Please write out exactly the lines of the data below from the line holding "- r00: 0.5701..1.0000" through the line holding "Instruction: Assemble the", and leave out the rest.

··· Supplied data

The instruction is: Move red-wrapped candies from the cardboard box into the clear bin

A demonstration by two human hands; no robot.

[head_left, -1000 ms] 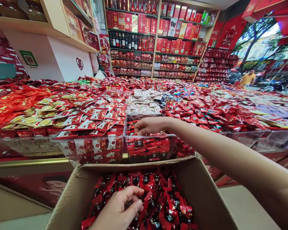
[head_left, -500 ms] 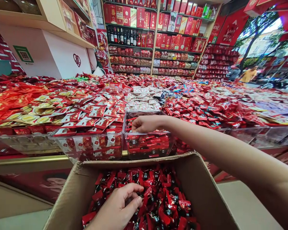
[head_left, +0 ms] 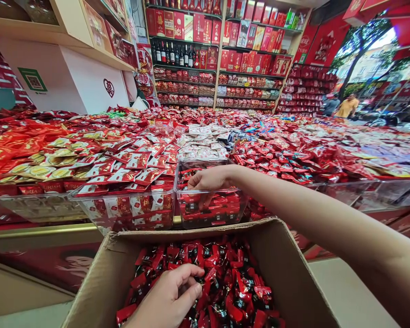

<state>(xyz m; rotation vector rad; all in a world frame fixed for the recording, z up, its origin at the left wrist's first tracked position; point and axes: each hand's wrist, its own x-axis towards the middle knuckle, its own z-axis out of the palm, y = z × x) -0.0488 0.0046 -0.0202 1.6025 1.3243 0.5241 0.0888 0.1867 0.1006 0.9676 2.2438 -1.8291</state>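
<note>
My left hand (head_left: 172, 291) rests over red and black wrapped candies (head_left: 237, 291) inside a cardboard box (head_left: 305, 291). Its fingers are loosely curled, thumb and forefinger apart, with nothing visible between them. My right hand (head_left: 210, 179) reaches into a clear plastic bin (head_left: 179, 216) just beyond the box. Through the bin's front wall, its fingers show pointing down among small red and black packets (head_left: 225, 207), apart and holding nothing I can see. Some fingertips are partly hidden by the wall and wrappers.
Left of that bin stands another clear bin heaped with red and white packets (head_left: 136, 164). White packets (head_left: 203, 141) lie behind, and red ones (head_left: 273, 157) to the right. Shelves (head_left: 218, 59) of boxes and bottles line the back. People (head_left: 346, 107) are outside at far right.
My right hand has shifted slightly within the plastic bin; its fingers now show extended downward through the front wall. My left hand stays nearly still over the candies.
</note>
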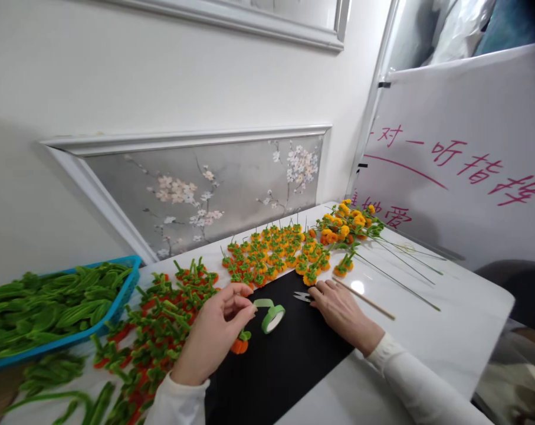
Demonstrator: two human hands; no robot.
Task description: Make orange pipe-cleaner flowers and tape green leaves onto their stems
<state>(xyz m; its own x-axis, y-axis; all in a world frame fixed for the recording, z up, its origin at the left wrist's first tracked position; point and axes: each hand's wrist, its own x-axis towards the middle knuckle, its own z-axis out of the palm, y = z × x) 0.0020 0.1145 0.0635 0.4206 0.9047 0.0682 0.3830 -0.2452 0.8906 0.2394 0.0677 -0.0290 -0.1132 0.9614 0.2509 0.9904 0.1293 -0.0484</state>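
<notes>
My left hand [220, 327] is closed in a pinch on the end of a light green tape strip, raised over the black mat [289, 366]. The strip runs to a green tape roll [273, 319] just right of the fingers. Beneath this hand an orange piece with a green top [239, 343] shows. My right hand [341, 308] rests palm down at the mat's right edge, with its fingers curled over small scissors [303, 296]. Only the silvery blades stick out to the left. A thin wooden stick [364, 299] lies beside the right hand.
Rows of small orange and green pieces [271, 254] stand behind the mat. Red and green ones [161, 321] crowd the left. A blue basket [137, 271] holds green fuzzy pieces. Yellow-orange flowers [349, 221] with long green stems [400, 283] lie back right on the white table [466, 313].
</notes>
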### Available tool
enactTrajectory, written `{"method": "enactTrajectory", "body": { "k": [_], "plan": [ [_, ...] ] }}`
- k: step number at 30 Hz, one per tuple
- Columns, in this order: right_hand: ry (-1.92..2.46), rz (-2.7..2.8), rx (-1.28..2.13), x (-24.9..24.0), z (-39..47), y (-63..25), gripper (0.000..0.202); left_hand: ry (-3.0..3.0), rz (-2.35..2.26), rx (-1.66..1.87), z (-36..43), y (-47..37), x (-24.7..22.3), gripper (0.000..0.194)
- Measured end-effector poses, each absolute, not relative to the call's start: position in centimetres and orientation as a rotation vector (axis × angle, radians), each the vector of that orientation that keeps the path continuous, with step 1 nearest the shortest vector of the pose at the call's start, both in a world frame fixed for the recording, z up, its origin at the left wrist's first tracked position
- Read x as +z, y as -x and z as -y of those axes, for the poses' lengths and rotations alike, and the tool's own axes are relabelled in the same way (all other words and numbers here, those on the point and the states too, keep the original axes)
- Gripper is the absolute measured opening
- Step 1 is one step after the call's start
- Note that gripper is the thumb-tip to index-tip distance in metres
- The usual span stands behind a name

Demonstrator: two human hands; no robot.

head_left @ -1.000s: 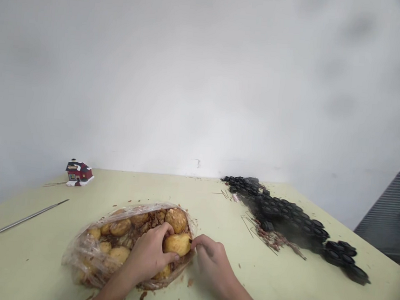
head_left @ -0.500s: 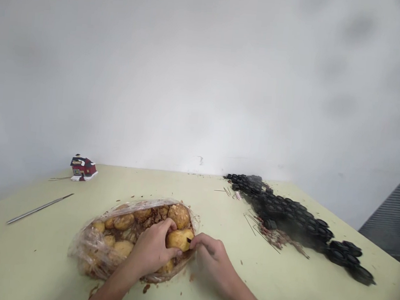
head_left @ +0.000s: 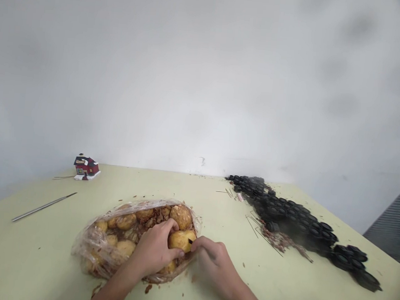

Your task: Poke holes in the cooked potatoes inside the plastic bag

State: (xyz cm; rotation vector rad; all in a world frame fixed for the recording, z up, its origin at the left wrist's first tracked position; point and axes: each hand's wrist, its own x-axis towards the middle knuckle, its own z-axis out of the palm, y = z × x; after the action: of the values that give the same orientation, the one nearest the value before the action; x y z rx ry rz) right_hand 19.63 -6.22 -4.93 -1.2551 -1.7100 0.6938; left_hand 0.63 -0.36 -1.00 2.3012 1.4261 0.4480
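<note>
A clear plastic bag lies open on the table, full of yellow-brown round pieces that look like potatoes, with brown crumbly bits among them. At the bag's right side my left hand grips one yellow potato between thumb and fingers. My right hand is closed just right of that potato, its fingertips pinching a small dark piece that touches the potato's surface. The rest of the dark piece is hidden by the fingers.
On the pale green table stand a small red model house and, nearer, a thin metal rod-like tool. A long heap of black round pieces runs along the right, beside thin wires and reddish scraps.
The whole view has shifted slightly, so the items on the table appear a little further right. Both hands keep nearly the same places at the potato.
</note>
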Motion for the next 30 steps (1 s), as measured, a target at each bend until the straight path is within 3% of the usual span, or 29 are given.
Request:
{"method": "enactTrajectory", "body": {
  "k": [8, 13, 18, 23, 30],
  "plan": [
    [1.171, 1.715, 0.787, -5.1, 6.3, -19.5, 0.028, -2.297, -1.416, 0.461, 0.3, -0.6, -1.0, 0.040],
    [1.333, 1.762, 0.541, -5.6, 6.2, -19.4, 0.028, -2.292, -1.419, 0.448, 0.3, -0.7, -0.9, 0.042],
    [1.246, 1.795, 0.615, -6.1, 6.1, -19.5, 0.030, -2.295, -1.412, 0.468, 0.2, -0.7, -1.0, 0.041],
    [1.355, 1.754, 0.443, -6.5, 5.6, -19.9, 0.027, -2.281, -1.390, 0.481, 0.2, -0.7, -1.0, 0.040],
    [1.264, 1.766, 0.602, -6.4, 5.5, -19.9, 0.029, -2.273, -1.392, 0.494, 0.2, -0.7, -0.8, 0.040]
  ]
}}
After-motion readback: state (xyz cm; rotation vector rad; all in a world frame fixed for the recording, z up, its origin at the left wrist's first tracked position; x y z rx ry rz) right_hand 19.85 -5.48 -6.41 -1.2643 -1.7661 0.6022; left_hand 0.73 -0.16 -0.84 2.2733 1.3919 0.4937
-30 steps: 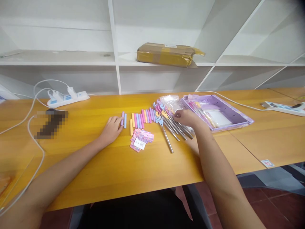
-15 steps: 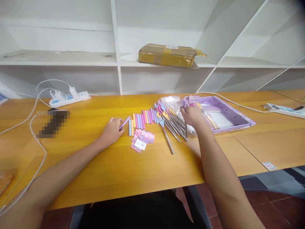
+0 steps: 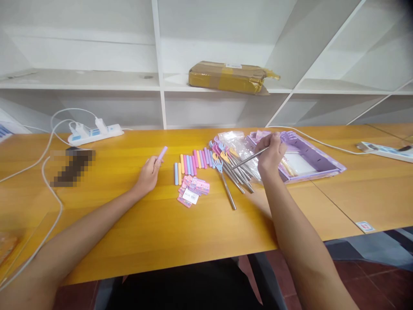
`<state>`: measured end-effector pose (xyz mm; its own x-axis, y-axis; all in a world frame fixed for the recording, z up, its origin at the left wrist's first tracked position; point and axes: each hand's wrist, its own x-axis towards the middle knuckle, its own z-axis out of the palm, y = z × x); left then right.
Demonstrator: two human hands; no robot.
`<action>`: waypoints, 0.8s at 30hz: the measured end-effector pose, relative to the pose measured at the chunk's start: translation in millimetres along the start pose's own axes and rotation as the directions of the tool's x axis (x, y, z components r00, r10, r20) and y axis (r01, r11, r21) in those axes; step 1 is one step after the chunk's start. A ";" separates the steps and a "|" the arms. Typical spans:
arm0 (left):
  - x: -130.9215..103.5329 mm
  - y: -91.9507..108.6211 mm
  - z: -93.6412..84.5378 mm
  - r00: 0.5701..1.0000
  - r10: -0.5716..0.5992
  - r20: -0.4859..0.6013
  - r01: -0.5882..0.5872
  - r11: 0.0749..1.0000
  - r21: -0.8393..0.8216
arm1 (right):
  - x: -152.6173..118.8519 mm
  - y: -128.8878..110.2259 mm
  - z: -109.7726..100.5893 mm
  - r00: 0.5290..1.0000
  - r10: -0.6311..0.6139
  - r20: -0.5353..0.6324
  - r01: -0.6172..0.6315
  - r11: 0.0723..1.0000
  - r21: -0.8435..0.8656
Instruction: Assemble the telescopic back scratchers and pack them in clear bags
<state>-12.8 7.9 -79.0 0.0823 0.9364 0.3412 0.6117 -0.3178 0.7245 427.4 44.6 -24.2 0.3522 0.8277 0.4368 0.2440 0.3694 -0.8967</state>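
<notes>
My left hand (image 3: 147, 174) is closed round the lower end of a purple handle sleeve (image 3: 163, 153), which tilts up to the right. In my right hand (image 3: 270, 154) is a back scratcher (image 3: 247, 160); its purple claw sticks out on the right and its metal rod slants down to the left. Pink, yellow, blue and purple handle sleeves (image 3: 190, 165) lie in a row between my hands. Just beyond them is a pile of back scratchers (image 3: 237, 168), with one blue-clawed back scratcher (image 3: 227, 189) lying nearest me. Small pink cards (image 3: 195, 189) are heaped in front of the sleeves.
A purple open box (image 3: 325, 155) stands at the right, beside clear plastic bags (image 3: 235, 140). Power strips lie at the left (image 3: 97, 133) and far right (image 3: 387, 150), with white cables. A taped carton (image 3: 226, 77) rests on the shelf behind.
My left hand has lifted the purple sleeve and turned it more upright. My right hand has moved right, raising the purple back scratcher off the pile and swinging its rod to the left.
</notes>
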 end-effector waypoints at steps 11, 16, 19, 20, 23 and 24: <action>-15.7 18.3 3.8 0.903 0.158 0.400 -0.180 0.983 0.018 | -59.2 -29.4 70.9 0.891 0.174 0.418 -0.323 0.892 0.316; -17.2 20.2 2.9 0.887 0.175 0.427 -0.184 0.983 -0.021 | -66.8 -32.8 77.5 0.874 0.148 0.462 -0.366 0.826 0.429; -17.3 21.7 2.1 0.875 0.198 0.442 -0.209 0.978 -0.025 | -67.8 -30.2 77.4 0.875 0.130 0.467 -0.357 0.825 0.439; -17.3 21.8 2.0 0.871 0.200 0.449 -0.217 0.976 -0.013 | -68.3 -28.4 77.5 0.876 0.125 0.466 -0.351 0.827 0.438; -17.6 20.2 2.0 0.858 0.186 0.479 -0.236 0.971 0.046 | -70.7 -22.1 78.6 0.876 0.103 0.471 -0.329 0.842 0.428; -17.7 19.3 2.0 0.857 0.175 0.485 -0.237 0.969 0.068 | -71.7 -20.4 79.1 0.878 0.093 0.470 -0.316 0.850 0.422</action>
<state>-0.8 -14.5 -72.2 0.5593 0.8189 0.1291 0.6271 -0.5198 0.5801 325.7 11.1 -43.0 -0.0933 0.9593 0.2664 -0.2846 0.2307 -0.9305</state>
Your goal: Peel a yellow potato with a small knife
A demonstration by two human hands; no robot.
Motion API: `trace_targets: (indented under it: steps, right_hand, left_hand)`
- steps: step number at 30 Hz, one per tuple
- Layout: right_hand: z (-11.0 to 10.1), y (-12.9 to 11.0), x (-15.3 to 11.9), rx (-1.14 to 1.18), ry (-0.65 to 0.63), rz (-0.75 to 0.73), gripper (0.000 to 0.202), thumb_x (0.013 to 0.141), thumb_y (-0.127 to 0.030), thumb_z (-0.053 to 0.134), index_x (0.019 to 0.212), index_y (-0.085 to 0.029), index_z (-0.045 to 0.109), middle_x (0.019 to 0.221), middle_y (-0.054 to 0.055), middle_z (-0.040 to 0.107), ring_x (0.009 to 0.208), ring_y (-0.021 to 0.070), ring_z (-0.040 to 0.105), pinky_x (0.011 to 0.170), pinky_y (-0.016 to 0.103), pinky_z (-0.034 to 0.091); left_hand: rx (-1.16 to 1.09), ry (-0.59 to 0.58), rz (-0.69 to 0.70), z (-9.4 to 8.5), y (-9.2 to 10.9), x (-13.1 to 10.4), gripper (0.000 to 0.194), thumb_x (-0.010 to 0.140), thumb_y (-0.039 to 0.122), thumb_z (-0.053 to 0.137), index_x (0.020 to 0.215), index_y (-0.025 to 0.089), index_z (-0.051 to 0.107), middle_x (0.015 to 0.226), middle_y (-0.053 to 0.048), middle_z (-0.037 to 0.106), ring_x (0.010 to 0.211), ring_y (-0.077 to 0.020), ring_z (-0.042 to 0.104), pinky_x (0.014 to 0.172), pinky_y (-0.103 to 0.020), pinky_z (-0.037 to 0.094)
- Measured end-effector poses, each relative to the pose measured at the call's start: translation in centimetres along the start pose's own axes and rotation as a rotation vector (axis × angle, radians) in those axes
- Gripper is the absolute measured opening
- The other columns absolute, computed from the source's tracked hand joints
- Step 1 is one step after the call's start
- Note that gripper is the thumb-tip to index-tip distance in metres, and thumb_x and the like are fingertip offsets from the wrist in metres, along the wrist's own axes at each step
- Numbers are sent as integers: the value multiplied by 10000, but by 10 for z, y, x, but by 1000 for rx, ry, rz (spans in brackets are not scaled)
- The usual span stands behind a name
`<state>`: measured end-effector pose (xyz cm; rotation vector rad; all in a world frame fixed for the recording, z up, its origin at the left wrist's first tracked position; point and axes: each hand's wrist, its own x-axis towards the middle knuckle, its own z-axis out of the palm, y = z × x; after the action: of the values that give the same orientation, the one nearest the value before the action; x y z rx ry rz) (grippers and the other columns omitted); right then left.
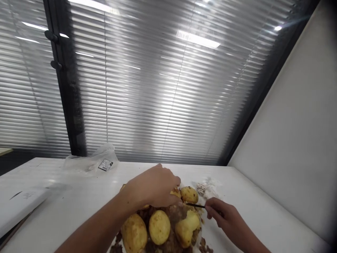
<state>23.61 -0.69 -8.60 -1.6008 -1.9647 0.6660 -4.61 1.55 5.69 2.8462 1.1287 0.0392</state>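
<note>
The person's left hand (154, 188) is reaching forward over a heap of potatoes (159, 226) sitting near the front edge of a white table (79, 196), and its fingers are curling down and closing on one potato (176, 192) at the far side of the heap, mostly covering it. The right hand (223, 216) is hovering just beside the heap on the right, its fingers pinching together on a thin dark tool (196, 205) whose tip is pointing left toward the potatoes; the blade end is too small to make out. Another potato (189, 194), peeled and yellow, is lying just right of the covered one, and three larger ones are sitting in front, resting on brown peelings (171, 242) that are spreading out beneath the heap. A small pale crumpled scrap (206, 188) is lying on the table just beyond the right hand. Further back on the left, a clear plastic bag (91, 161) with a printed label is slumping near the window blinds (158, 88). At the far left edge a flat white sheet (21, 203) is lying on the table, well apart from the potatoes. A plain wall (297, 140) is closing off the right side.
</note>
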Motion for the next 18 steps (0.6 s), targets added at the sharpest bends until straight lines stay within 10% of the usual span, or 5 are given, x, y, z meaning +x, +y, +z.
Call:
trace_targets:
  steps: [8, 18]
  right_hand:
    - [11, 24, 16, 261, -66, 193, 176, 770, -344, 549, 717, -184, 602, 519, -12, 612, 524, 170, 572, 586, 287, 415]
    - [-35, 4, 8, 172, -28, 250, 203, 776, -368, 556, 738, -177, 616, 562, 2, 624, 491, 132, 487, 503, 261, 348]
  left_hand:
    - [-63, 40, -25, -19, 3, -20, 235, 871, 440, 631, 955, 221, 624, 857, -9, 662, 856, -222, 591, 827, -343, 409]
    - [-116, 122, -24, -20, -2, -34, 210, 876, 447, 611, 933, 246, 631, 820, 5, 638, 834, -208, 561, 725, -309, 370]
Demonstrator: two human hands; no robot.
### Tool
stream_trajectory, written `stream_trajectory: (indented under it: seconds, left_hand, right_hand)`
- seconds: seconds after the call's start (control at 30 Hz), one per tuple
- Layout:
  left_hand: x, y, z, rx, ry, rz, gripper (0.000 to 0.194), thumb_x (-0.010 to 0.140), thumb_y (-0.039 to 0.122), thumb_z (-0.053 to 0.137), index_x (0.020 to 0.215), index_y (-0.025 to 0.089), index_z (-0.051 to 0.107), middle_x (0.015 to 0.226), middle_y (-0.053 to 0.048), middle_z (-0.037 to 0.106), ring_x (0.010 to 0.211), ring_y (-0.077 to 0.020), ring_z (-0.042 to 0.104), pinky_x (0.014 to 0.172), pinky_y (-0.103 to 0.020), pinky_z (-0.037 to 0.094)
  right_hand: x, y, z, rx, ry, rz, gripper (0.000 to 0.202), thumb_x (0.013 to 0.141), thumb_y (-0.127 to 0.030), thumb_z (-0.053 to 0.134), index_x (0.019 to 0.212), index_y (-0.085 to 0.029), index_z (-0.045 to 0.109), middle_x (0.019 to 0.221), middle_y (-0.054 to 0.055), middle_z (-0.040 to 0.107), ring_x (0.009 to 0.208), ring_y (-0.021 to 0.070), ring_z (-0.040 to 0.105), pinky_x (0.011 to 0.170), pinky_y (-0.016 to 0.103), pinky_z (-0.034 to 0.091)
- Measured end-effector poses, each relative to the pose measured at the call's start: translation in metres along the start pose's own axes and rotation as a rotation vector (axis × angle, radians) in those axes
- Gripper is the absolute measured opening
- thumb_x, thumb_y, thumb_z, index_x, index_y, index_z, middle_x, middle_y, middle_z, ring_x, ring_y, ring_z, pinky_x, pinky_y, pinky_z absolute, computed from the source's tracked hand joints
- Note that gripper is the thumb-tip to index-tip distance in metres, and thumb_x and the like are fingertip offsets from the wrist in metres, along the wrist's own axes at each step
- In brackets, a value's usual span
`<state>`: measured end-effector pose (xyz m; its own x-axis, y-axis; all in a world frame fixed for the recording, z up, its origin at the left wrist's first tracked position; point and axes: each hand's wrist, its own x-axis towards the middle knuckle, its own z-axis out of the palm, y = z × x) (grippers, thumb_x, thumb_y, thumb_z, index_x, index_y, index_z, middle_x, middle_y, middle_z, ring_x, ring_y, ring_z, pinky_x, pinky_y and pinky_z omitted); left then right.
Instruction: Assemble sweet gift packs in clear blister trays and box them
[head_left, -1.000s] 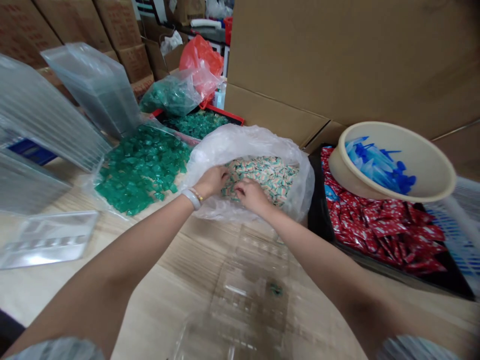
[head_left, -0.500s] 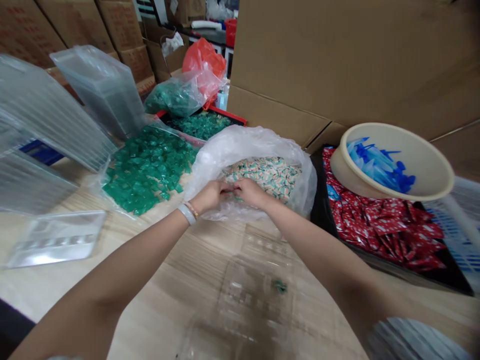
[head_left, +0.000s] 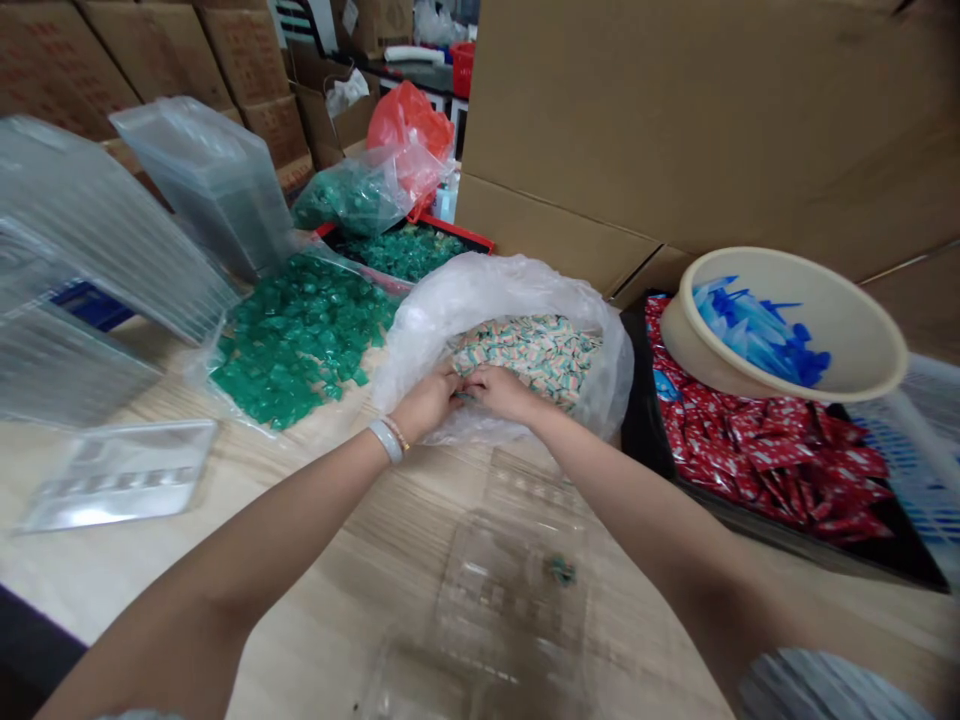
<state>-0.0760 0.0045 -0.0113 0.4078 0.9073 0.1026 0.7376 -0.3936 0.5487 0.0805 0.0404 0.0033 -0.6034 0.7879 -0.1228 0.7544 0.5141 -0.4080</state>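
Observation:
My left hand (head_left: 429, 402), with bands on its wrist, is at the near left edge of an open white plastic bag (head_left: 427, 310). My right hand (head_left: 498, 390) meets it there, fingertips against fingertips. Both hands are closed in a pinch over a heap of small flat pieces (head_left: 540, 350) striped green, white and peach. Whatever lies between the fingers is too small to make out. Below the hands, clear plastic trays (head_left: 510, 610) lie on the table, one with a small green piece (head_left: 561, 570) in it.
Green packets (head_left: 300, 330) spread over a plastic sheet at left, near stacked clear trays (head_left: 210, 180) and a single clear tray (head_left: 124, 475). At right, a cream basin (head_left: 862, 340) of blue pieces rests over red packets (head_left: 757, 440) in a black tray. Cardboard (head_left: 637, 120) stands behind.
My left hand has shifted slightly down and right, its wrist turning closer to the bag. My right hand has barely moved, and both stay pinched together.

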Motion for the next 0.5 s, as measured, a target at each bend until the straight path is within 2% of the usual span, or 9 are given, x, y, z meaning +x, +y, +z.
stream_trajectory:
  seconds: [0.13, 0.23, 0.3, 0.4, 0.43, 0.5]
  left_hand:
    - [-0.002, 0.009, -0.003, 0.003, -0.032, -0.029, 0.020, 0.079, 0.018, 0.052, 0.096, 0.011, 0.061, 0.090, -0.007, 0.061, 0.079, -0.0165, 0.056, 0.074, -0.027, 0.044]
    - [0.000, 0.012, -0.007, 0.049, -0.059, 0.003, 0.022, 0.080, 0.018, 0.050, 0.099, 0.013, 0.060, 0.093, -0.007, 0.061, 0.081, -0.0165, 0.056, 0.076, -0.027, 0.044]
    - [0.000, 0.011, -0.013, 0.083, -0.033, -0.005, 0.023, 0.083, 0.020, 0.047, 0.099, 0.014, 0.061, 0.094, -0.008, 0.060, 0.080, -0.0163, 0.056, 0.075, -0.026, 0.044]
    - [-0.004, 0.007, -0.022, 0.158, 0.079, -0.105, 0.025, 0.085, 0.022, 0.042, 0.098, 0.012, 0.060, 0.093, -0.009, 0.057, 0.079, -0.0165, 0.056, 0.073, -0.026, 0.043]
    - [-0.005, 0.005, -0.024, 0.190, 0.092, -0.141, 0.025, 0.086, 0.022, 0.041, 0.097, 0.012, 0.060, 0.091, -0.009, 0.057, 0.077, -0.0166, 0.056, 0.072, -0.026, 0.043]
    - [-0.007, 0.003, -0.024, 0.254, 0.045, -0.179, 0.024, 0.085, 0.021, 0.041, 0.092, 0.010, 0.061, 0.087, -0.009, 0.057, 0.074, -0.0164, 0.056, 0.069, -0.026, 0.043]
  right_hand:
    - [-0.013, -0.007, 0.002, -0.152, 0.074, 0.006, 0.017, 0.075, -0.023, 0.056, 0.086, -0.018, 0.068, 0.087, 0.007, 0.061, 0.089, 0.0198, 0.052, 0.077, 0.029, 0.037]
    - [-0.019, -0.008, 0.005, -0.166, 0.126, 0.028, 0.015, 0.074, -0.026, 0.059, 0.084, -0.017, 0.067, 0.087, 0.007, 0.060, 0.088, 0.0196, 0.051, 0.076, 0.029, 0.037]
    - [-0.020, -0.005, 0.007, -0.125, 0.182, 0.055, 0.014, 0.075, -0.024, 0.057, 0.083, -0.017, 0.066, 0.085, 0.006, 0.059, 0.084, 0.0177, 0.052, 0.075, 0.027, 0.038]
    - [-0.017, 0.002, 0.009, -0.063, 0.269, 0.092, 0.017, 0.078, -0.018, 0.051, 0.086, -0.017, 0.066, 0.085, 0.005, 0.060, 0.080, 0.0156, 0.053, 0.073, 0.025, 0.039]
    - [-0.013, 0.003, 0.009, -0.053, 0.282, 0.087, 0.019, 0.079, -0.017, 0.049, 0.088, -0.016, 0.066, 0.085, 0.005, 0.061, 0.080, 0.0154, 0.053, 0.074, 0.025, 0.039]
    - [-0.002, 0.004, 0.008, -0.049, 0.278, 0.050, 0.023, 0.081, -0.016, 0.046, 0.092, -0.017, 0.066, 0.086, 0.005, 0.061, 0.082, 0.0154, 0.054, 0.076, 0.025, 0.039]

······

**Task response**:
  - r00: 0.5701..1.0000
  - r10: -0.5716..0.5992
  - r20: -0.4859..0.6013
  - r01: -0.5882..0.5872
  - r11: 0.0749..1.0000
  - r21: -0.8393..0.8216
arm1 (right):
  - x: -152.6173..118.8519 mm
  - y: -128.8878..110.2259 mm
  - z: -109.7726..100.5893 mm
  - r00: 0.5290..1.0000
  - r10: -0.6311..0.6139
  - r20: -0.5353..0.6324
  - r01: -0.6172..0.6315
  - r11: 0.0723..1.0000
  - r21: -0.8435..0.8656
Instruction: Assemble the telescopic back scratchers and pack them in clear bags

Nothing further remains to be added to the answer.